Revised codebase and build guides
Starting with this release, our build guides are kept up-to-date against the current code base – current, as in (hopefully!) up-to-date against a single pull request or code commit. That means that we no longer need to maintain How-Tos and standalone guides, and you will be able to reliably find a build guide for any point in time, even retrospectively.

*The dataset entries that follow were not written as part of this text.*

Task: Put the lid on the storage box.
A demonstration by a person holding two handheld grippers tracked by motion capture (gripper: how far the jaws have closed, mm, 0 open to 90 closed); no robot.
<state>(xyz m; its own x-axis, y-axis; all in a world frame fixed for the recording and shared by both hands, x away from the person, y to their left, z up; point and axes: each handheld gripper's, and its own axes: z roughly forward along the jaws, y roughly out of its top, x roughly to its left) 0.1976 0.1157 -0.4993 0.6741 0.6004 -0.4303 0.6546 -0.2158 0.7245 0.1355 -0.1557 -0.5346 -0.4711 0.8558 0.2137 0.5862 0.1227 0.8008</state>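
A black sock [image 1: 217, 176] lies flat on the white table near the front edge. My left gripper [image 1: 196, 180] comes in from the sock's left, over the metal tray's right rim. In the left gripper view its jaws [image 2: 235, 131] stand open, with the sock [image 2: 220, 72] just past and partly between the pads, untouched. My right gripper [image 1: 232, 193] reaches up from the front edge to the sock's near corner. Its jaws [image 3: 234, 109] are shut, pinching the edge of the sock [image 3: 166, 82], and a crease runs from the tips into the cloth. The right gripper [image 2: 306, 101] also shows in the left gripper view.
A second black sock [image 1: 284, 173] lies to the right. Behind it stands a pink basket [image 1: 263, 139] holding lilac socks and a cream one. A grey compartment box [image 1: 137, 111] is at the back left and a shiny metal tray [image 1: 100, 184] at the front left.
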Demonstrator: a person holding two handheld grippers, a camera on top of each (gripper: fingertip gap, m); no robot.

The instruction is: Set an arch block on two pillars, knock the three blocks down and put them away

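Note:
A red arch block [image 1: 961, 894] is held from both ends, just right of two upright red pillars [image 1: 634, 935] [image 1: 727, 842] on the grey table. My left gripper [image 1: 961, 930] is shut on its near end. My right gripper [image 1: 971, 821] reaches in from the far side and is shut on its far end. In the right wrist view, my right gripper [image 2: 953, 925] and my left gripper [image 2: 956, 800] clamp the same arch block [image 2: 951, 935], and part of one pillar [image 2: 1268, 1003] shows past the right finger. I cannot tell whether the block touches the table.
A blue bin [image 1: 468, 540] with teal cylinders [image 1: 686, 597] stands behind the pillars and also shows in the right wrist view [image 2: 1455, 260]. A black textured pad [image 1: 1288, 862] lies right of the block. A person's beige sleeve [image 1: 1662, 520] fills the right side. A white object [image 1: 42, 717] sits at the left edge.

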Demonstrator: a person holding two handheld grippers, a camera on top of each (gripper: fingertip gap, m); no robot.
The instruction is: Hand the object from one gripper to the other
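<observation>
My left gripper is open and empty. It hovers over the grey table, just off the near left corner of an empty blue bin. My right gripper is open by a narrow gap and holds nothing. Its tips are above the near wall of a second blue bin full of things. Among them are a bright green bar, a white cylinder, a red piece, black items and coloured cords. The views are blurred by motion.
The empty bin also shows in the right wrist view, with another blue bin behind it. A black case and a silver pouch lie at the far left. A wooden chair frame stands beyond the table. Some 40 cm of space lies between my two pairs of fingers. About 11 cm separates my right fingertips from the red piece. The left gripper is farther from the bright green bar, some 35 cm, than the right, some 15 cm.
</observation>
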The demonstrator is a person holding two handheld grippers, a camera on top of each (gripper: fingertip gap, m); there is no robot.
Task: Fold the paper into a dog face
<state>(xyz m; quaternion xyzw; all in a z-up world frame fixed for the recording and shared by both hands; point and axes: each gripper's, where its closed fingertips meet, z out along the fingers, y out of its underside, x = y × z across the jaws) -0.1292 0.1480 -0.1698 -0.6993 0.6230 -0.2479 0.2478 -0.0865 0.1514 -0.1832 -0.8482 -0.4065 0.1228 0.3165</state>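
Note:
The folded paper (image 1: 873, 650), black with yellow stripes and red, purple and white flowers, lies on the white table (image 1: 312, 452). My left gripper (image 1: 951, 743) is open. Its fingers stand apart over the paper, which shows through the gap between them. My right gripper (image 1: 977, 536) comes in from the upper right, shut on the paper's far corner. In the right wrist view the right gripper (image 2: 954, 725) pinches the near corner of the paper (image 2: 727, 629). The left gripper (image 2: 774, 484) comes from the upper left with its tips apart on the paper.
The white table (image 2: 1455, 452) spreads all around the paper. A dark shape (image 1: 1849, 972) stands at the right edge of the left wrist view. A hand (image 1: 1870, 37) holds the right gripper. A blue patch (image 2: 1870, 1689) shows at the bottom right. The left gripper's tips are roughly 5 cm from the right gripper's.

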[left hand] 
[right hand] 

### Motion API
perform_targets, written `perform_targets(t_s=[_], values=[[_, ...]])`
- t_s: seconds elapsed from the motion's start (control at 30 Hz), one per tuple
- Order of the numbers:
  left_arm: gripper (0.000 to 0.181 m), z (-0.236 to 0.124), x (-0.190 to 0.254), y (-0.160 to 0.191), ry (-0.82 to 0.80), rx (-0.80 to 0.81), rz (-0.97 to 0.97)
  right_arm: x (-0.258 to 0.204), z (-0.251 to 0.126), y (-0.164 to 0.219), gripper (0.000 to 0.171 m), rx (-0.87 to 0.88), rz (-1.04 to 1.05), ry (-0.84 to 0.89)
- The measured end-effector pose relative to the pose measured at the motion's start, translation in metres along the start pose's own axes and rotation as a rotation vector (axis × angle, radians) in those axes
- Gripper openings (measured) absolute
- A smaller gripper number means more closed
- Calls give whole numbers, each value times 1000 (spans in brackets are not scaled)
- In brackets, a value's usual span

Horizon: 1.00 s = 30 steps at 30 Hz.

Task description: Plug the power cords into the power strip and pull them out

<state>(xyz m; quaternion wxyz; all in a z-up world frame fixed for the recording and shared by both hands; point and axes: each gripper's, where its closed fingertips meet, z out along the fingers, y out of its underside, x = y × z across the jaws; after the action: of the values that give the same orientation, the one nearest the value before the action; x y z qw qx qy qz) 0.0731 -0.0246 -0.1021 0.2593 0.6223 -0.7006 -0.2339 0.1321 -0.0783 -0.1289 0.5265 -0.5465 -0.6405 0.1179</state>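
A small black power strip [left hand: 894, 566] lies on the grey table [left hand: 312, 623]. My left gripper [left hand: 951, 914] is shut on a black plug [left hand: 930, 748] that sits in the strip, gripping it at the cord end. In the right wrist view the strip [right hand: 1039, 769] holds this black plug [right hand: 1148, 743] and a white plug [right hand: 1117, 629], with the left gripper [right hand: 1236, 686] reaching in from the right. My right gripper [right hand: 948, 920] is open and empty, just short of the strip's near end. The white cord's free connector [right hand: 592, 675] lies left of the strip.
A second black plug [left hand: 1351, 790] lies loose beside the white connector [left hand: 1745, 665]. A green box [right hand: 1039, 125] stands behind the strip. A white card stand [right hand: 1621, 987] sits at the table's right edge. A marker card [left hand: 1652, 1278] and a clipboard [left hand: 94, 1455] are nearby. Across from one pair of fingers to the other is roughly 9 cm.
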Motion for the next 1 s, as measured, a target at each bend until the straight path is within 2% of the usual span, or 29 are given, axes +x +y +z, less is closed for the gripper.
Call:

As a multi-platform application, Kodi inevitably has to be updated in different ways for different operating systems, whether that’s simply to keep up or whether it’s to unlock new functionality. Android gets API bumps, speech-to-text, SD card support, among other things; BSD gets all-around improved support, especially on the video (VAAPI/VDPAU) side; Linux gets DRM, Mir/Wayland support, numerous video improvements, and build system changes; iOS gets support for iOS 10, improved VTB decoder support, and general improvements on arm64; and Windows finally gets 64-bit binaries, along with improved UWP compilation, enhancements to image rendering, and another slew of general platform-specific improvements to how we handle libraries and APIs.
… And Other Things
Of course, there have also been a huge number of other changes, some of which will be invisible to very many users. Bluetooth support, CMake build system, visualizations and screensavers, improvements to the JSON-RPC API, improved code stability, performance. and security (as well as general code clean-up in many core areas), remote control changes, web interface changes, logging changes, dependency changes… the list goes on. Do take a look at the changelog and detailed commit history (below) if you’re really interested in looking behind the curtain!